What the task requires: Where a line of the following data contains the string "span", include it in the tally. Report the total alone.

Data in this exercise:
···

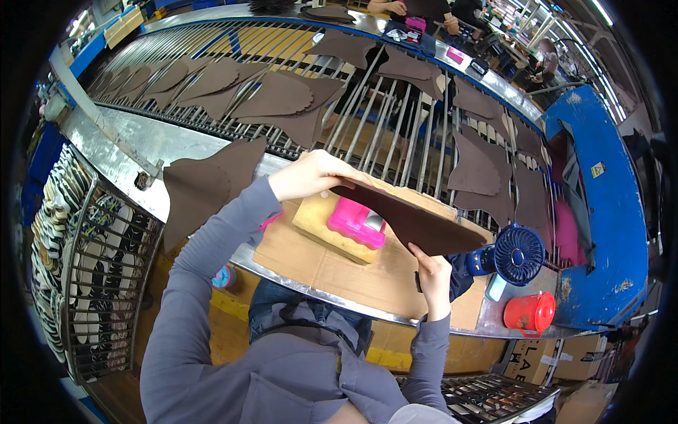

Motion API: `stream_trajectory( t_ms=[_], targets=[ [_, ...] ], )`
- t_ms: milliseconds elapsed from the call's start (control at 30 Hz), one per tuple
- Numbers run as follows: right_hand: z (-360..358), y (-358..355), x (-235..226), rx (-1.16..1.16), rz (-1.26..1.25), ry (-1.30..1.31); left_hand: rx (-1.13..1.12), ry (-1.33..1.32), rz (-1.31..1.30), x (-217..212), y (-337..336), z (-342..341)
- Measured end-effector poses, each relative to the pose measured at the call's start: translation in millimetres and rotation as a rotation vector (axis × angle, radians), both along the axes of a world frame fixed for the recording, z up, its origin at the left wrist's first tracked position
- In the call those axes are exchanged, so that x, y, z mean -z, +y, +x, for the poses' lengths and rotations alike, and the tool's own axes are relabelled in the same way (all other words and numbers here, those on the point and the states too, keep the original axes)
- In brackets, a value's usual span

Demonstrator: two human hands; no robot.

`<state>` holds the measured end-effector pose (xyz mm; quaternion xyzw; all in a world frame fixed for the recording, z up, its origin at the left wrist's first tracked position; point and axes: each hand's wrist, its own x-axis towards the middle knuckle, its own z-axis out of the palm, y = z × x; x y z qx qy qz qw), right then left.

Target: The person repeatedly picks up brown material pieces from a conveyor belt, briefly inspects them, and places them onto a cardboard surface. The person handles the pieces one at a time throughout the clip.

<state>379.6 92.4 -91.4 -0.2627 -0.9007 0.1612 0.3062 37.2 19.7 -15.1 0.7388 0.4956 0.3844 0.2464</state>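
Note:
Between my two hands a dark brown, flat cut piece [417, 220] is held above the bench, tilted so it shows as a long narrow shape. My left hand [316, 175] is closed on its upper left end. Lower right, my right hand [432, 277] pinches its near edge, thumb and fingers against the material. Below the piece, a bright pink tool with a metal part [357, 223] rests on a yellow block [321, 227]. Both lie on a sheet of brown cardboard [282, 251]. Left of my left arm, a stack of similar brown pieces [205, 184] lies on the metal bench.
Beyond the bench runs a roller conveyor [395, 134] bearing several brown piece stacks [282, 99]. To the right stand a blue fan [519, 254], a red lidded mug [530, 313] and a blue machine housing [600, 205]. A rack of shoe parts [106, 283] is at left. Other people work across the conveyor.

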Motion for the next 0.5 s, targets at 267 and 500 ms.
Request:
stream_trajectory(
  t_ms=[267, 500],
  targets=[
    [54, -16, 25, 0.201, -0.108, 0.063, 0.19, 0.092, 0.022, -9, 28, 55],
    [136, -17, -55, 0.344, 0.007, -0.029, 0.355, 0.091, -0.024, -2, 64, 109]
  ],
)
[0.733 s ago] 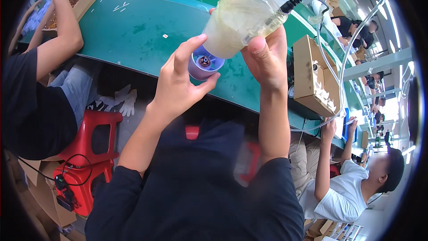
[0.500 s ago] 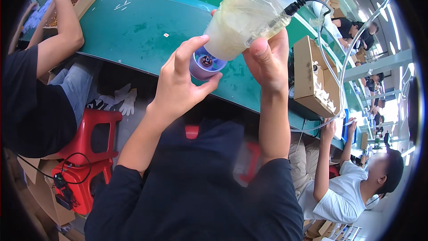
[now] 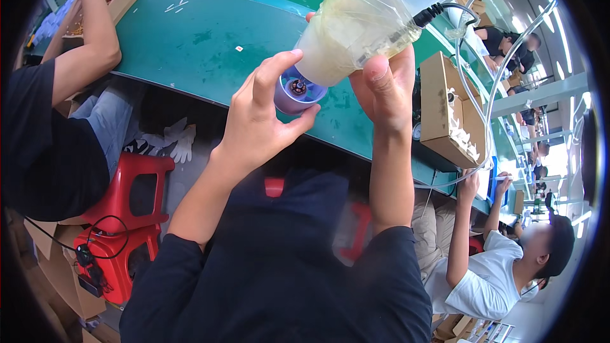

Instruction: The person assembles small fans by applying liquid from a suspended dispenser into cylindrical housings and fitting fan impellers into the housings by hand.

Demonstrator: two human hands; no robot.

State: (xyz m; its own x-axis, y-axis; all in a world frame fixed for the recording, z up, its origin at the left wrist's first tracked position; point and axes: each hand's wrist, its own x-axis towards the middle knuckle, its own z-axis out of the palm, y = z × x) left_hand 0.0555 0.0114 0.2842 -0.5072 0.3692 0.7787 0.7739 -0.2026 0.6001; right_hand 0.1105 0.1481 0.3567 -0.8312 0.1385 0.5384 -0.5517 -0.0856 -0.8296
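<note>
My left hand [image 3: 259,111] grips a small lavender round housing [image 3: 297,103] between thumb and fingers. A dark round part with coppery spots, like a small motor, sits inside its open top. My right hand [image 3: 387,89] is wrapped around a bulky handheld tool [image 3: 356,22] with a whitish nose and yellowed clear tape. The nose slants down over the housing's mouth, with a thin tip reaching toward the part inside; whether they touch I cannot tell. A black cable plug [image 3: 429,15] enters the tool's side. Some fingers of both hands are hidden behind what they hold.
Below lies the green bench [image 3: 190,44], with small white sticks [image 3: 176,6] on it. A cardboard box [image 3: 438,111] of white parts stands at right, crossed by clear tubing [image 3: 488,114]. Co-workers sit at both sides. A red stool [image 3: 136,184] is at lower left.
Both hands, with the housing and the tool, have shifted very slightly to the right in the picture. Both grips are the same.
</note>
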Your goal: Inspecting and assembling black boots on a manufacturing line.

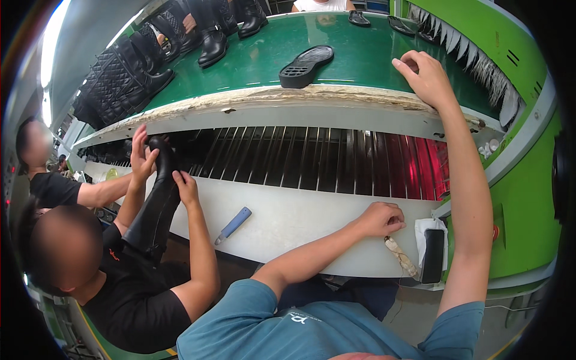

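Note:
On the white worktop, my left hand (381,219) rests with its fingers loosely curled in and nothing showing in it. Just below it lies a slim tool wrapped in pale tape (401,255), close to the fingertips. My right hand (426,77) is over the near right part of the green conveyor belt (366,66), fingers bent and thumb held apart, with nothing in it. To its left, a black shoe sole (307,65) lies tread down near the belt's worn front edge.
A blue-handled knife (233,225) and a black phone (433,256) on white paper lie on the worktop. Left of me, a person holds a tall black boot (157,204). Black quilted boots (123,78) stand far left. A green machine with a fringed opening (474,57) borders the right.

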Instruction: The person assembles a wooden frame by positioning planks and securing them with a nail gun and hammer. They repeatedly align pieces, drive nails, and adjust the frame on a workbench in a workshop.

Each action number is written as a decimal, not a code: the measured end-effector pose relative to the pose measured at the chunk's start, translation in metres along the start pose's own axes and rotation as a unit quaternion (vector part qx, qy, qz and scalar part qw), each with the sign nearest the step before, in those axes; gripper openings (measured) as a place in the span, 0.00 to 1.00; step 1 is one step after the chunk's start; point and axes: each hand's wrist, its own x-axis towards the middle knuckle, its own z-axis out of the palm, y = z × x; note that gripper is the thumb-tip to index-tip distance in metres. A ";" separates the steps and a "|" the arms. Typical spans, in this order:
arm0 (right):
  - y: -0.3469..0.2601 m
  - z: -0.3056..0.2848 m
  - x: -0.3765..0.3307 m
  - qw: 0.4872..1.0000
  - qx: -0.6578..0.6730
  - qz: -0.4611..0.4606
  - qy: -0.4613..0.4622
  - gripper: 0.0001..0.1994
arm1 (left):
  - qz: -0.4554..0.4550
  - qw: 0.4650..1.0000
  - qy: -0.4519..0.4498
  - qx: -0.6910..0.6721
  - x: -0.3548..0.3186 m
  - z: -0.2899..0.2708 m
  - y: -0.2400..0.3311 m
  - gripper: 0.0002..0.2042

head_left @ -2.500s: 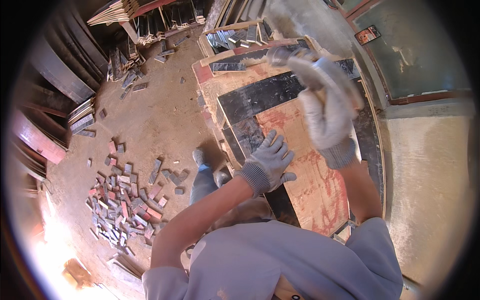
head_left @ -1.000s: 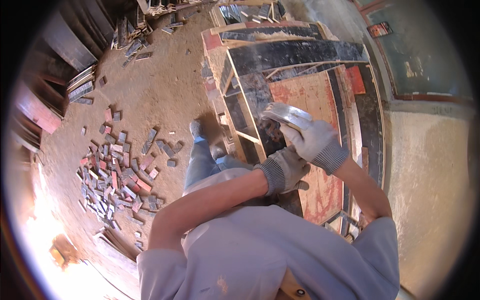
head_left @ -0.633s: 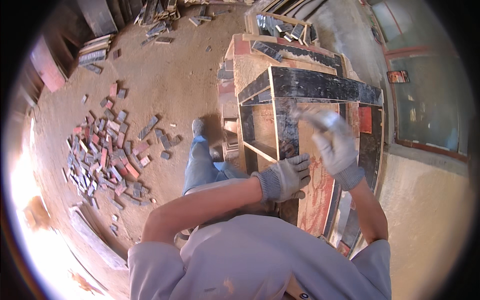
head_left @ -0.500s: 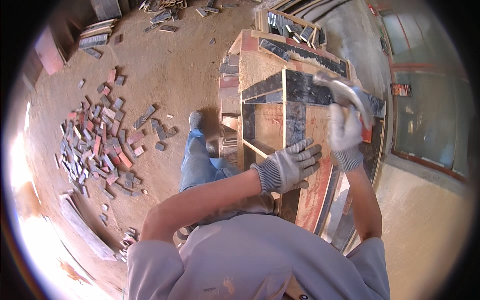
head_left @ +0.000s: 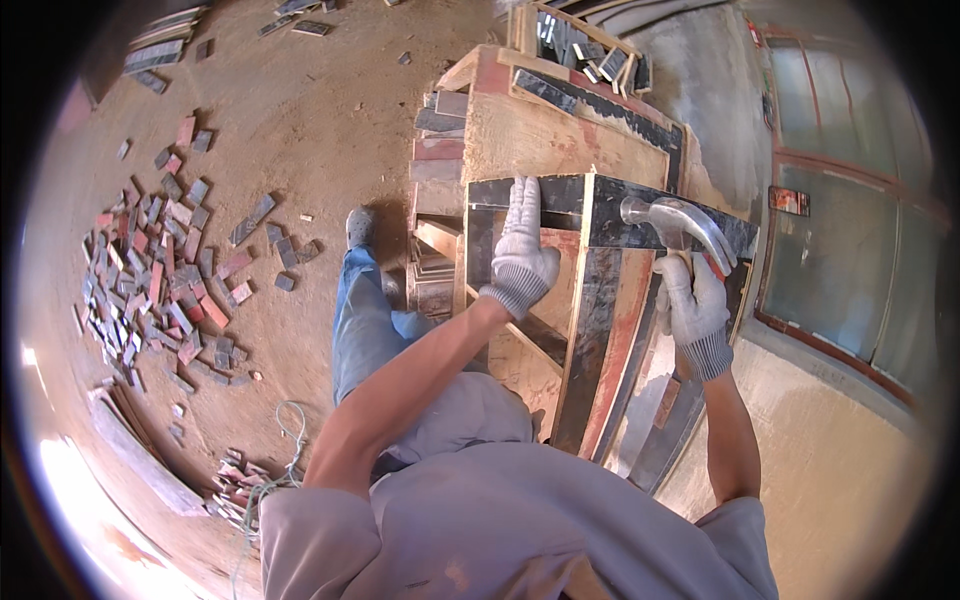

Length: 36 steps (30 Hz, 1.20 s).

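Note:
My right hand (head_left: 692, 308), in a grey-white work glove, is closed around a claw hammer (head_left: 682, 218). The hammer's metal head is over the black-faced board (head_left: 622, 200) at the far right of a wooden panel; whether it touches cannot be told. Most of its handle is hidden by the glove. My left hand (head_left: 525, 248), gloved too, reaches up with fingers stretched out over a dark strip (head_left: 562, 194) that joins that board from the left. Beneath both hands, the panel (head_left: 505, 355) is framed with narrow wooden strips, one of them slanted.
Stacked boards (head_left: 437, 150) stand left of the panel, and a wooden box of offcuts (head_left: 600, 55) lies beyond it. Many small wood blocks (head_left: 150, 270) are heaped on the floor to the left. A glazed window (head_left: 840, 260) lines the right wall.
My left hand has moved away and to the left, from the panel's middle to the dark strip. The hammer, blurred before, now shows sharply and slightly lower. The whole view has shifted a little.

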 end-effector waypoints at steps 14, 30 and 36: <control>0.040 0.002 0.004 0.997 -0.018 -0.031 0.062 0.21 | 0.260 0.883 -0.117 0.372 0.072 -0.022 0.139 0.33; 0.243 -0.100 0.024 0.928 -0.039 0.252 0.270 0.30 | 0.192 0.772 -0.218 0.565 0.099 0.071 0.156 0.26; 0.273 -0.118 0.046 0.931 -0.039 0.234 0.277 0.30 | 0.228 0.811 -0.171 0.511 0.102 0.073 0.149 0.22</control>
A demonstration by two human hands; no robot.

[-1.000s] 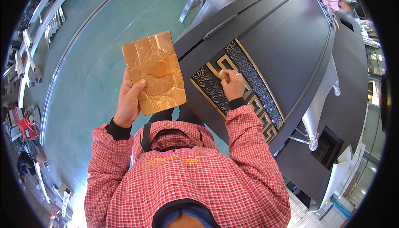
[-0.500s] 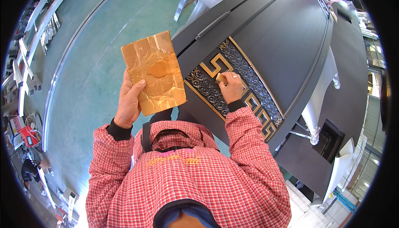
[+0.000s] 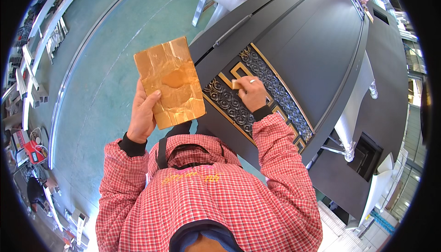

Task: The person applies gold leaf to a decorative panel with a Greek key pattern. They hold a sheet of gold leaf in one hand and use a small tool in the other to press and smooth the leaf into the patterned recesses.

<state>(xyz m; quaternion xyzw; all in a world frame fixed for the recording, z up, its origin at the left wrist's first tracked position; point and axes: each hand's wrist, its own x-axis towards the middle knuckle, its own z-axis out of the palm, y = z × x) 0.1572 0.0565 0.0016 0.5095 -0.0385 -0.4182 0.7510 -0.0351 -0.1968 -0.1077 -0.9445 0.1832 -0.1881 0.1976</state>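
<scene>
Tan block (image 3: 236, 85) sits pinched between thumb and fingers of the right hand (image 3: 252, 95), over the gold pattern (image 3: 224, 79); the left hand (image 3: 143, 114) clasps gold cardboard (image 3: 173, 100). Since the previous frame, the block has shifted slightly left.

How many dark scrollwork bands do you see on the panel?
2: the near band on the person's side of the gold key pattern, and the far band along its other side. The right hand covers part of the pattern; no third shows.
</scene>
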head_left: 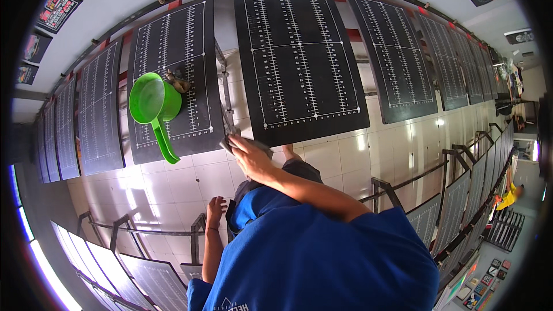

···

The completed task: 2